Why it’s been a good year for religion Add to ...

With Rosh Hashanah, the Jewish New Year, upon us now, it seems an appropriate time to note that the last 12 months have, actually, been quite positive for religion – at least, those of us who would like to see religion move into the 21st century. There have emerged significant new strains in Judaism, Christianity and Islam of modernity, equality and acceptance – these three religions appear more welcoming, more open-minded, than ever before. This is good news not only for reform-inclined religious people, but for all who wish to see religion flourish.
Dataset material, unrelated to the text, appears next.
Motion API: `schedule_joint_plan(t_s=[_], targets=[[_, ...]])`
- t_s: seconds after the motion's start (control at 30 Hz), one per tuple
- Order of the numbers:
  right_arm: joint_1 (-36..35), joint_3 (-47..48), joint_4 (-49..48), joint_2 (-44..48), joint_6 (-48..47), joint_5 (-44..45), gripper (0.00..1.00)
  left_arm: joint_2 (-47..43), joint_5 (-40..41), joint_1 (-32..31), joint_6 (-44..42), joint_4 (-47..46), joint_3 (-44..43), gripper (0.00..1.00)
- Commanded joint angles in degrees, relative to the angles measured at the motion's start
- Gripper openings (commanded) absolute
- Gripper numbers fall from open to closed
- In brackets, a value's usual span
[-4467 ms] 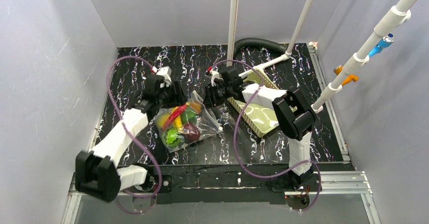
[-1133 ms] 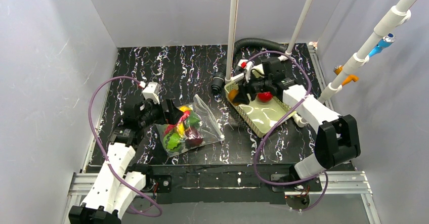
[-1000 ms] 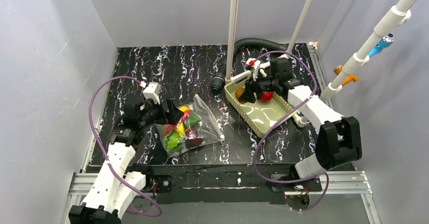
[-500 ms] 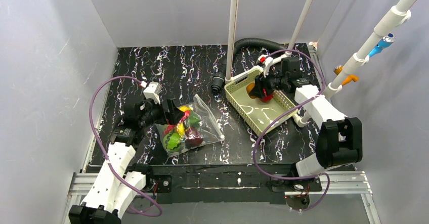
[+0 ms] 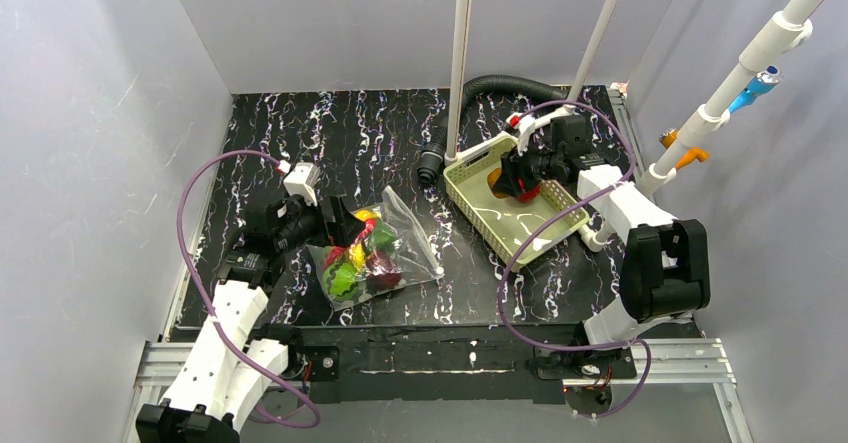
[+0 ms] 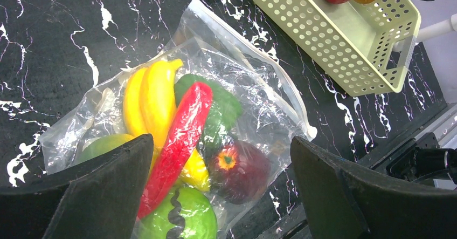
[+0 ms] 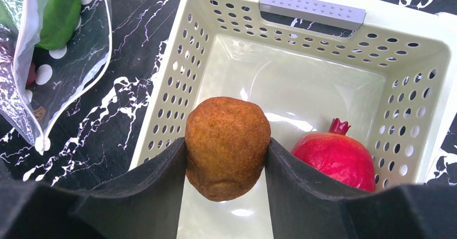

Two events this summer gave me renewed hope that my religion, Judaism, will one day be truly modern. The first was the auf ruf (a pre-wedding ritual for the groom usually celebrated at synagogue the Saturday before nuptials) of two men at a condo building in Toronto’s gay village – two men preparing to marry each other. The event was conducted in a modernized Orthodox style (but complete with traditional kugel and cholent for lunch), and the couple was married by a gay, Orthodox rabbi during Pride week. I don’t think I have ever experienced a more brave performance of religion.

What happened in Judaism in June, though, was a close runner-up. For the first time ever, three female Orthodox rabbis – they have assumed a different term, maharat, but the job description is virtually the same – were ordained (by another Orthodox rabbi). Meanwhile, egalitarian-style Orthodox prayer groups, in which women assume leadership roles, are springing up in every major city in North America and across Israel. There is no question that in the last year progress toward modernity in the Orthodox community (Conservative and Reform Judaism have long been fully modern streams) has been more palpable than ever. May the trend continue.

The sharpest modern twist in world religion this past (Jewish calendar) year, however, occurred in Christianity. The election of Pope Francis has sent shockwaves through that world – so many of his public actions and comments, and certainly his very apparent humility, suggest the Church is on the path to becoming more open and, crucially, willing to atone for, and fix, its past sins. You can’t ask for a better advocate for that monumental endeavour than the man at the very top, and Francis has given every indication he is up to the task. In particular, his recent “who am I to judge?” line about gay people was absolutely brilliant – the lesson not to pass judgment transcends all religious boundaries, and that’s why it made such perfect sense. One hopes he’s just getting started on the job of modernizing and cleaning up the Church.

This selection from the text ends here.